The remaining part of this paper is organized as follows. Section 2 reviews the related work on the EDM techniques for predicting student’s performance and feature learning from time series. Section 3 mentioned two types experimental datasets used in detail. Section 4 presents the proposed SPDN model. Experimental results are described in Sect. 5 and finally Sect. 6 concludes this work and discusses future avenues of research.

2 Related Work

2.1 Related Methods of Education Data Mining

There has been a large amount of relevant work about the student performance prediction. The current methods of EDM are generally divided into two categories. The first traditional method relies on machine learning methods for binary classification prediction. In [1, 3, 4, 13], each machine learning model considers different types of predictive features extracted from raw online learning activity records to predict whether students can graduate on time. Also generalized linear model is used to predict students’ dropout by extracting features from the original learning website log files such as page click rate, forums and so on [2, 10]. The second emerging approach involves the exploration of neural networks (NN). Because deep learning achieves better performance than traditional machine learning in many respects, work has been done to predict students’ dropout in MOOC through deep neural network (DNN) models [10] and recurrent neural network (RNN) models [6]. Different from all current methods which still rely on feature engineering to reduce the input dimension and limit the development of larger NN models, Kim et al. [11] propose GritNet which extracts the original learning behavior sequence from network log as raw input of the RNN model. It outperforms the standard logistic-regression based method without complex feature engineering.

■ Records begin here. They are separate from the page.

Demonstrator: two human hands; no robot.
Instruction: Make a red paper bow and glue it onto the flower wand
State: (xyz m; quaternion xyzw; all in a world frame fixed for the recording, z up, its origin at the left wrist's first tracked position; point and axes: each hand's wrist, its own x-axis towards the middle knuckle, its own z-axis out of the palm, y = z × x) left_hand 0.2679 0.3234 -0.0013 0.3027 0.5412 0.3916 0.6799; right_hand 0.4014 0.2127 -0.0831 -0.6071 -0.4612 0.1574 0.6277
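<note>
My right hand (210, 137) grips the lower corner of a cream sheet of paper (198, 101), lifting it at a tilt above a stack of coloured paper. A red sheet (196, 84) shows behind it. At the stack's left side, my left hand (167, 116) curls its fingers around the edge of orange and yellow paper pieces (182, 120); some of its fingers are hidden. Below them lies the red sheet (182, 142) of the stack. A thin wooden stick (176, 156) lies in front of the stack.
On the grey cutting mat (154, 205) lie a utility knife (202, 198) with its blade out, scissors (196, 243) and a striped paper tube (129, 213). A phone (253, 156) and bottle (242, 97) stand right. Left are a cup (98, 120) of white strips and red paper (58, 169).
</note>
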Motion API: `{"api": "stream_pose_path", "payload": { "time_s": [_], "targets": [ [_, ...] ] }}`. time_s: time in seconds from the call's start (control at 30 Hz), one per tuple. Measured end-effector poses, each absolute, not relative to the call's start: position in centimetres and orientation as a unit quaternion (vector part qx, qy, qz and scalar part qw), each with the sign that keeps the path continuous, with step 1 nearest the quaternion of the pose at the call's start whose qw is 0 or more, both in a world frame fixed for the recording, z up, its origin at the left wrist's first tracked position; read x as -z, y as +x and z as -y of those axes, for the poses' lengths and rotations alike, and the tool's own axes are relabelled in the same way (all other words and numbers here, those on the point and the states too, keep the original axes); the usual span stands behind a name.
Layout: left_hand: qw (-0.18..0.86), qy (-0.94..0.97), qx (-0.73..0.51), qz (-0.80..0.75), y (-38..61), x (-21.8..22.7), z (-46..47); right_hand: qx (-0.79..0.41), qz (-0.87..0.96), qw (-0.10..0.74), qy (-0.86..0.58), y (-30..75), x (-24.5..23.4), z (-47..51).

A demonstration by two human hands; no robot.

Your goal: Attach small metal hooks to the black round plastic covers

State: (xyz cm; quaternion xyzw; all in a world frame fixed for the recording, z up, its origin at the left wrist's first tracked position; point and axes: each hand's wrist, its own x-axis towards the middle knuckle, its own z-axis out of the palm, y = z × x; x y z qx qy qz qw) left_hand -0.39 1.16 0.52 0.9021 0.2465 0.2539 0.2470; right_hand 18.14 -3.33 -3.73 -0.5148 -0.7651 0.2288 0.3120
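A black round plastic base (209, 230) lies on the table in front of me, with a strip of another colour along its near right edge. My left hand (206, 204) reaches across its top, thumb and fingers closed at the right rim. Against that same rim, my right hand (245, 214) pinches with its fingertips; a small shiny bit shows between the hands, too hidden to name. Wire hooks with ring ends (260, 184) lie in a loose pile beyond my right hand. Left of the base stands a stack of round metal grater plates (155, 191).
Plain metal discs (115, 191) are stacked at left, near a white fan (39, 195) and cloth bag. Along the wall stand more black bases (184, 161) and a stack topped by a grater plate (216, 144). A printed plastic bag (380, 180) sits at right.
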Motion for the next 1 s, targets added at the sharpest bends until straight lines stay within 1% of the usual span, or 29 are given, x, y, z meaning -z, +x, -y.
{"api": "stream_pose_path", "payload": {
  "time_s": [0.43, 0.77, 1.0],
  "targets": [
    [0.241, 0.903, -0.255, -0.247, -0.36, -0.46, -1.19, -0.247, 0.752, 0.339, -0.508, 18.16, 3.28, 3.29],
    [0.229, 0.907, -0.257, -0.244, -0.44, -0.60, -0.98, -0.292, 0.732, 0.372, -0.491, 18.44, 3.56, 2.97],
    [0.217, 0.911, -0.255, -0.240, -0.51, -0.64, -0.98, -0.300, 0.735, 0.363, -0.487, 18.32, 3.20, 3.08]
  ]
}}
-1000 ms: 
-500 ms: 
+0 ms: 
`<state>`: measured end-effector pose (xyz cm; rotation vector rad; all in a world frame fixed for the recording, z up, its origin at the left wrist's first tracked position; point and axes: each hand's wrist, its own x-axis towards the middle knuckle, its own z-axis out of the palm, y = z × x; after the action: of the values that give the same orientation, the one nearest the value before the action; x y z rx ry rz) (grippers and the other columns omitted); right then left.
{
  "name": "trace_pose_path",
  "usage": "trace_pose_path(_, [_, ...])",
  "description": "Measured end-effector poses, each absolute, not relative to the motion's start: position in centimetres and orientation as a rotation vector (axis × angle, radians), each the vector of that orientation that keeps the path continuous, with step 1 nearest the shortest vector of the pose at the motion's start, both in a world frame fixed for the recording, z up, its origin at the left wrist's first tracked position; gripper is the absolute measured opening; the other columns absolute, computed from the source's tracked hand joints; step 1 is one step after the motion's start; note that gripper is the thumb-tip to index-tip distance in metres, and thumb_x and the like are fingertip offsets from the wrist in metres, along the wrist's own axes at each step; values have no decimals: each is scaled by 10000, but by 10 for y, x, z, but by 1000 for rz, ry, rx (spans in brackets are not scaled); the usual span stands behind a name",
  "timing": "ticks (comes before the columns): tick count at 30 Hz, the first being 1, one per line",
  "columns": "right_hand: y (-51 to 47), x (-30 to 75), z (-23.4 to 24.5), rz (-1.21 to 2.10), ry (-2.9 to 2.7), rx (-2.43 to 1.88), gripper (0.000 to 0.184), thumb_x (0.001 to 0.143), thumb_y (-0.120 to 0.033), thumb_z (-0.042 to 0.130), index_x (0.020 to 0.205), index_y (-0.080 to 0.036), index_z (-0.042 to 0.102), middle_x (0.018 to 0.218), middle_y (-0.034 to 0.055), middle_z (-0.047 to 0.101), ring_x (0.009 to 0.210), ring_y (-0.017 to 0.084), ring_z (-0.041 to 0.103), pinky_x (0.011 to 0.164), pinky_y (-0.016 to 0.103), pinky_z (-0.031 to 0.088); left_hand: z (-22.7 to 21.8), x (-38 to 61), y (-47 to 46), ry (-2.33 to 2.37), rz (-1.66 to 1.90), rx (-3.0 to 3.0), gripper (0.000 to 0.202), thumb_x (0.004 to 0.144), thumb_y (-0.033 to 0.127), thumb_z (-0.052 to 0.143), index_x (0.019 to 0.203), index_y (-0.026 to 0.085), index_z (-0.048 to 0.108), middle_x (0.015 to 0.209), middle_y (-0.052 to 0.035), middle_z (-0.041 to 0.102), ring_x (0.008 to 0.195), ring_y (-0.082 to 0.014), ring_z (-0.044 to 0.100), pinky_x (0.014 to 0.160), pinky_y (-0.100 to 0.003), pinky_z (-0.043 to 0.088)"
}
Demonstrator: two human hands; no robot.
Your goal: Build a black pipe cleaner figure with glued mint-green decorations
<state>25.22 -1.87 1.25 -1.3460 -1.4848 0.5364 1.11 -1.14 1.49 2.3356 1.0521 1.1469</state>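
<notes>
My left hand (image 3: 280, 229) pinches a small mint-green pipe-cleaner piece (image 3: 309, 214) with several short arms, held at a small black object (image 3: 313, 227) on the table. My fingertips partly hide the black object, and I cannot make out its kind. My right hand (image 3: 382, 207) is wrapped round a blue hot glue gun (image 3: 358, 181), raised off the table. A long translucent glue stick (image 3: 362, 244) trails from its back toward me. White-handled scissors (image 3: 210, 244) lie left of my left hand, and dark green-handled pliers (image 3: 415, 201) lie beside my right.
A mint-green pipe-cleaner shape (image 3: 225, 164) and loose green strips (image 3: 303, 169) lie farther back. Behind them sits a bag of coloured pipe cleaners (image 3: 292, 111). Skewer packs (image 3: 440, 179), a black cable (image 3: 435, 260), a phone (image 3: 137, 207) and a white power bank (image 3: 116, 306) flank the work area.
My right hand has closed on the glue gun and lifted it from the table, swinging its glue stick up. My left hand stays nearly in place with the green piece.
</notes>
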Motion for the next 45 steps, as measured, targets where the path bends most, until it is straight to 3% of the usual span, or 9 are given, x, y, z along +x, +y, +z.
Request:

2.2 CNN for Behavioral Feature Learning of Time Series

The method of learning a time series feature is to represent a sequence of behaviors within a time window as a low-dimensional vector. KimCNN [12] is a typical CNN structure, which applies the convolution operation with several different size kernels on every possible location of the activity vector matrix, and use max-pooling to get the most prominent feature. In this way, it can automatically extract the features of the behavior sequence, and the model can be easily transferred to other datasets. KimCNN has been used in news recommendation to fuse semantic-level and knowledge-level representations of news [17]. Wang et al. proposed knowledge-aware CNN (KCNN) to treat words and entities as multiple channels instead of simple concatenating, and explicitly keeps their alignment relationship during convolution. In this way, it is suitable to connect words and associated entities and convolute them together in a single vector space. In this paper, we implement this structure to fuse student Internet access activities and learning activities and learning student behavioral representation in MFCNN component.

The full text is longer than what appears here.